In the first paper, the researchers Xinxin Ha, Qian Luo, and Leighton Ku found that community health centers did indeed benefit from the Medicaid expansions, in the form of more capacity and a higher proportion of patients with insurance. Between 2014 and 2015, community health centers in states that expanded Medicaid “had a 5 percent higher total patient volume, larger shares of Medicaid patients, smaller shares of uninsured patients, and increases in overall visits and mental health visits, compared to centers in non-expansion states,” the researchers write. Meanwhile, the larger federal grant funding associated with the ACA was a bonus, and was associated with “increases in numbers of patients and of overall, medical, and preventive service visits,” according to the paper.

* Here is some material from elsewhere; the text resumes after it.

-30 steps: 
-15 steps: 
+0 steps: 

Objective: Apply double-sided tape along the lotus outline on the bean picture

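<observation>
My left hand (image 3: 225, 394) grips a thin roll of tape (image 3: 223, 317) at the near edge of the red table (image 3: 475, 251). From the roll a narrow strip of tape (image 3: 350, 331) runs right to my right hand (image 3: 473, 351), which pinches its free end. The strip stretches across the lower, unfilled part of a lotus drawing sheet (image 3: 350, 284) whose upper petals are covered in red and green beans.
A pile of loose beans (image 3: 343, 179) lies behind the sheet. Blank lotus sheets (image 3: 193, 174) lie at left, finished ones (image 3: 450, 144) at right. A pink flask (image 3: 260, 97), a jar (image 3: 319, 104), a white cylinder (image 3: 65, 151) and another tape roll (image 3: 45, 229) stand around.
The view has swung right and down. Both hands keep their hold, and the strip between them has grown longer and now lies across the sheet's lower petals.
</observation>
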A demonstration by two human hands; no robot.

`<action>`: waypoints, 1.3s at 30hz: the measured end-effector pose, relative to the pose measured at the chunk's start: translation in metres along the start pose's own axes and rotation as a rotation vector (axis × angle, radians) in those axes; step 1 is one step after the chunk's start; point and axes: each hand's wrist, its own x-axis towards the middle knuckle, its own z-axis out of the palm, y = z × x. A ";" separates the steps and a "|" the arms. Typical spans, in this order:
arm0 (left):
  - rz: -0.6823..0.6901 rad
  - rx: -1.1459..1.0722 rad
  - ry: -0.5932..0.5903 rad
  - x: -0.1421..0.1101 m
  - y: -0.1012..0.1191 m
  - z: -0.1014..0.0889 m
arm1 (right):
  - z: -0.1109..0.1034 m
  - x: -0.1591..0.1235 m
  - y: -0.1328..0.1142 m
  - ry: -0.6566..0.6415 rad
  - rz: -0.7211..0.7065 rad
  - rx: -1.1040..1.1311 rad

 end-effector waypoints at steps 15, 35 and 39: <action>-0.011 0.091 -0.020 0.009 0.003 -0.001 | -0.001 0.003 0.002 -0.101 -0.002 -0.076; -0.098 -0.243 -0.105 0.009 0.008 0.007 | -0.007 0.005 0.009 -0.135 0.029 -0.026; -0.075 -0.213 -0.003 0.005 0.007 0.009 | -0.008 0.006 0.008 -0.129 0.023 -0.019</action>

The second paper — by Megan Cole, Omar Galárraga, Ira B. Wilson, Brad Wright, and Amal N. Trivedi — found that the Medicaid expansions did more than just increase the capacity of health centers and the likelihood that patients would have the necessary health insurance to pay for their care; it actually increased the quality of care provided to those patients. Cole and her co-authors found that, in states that expanded Medicaid, patients at the centers received better medical care along four metrics: “asthma treatment, Pap testing, body mass index assessment, and hypertension control,” as they detail in their paper.

The benefits of these facilities are many: They provide high-quality care to patients who other providers can’t, or won’t, serve; they’re governed by and accountable to the very communities they serve; and they’re often a valuable source of jobs in disadvantaged neighborhoods. And while it’s not yet clear how community health centers will fare under an ACA repeal or reform process, it’s certainly a topic that merits discussion.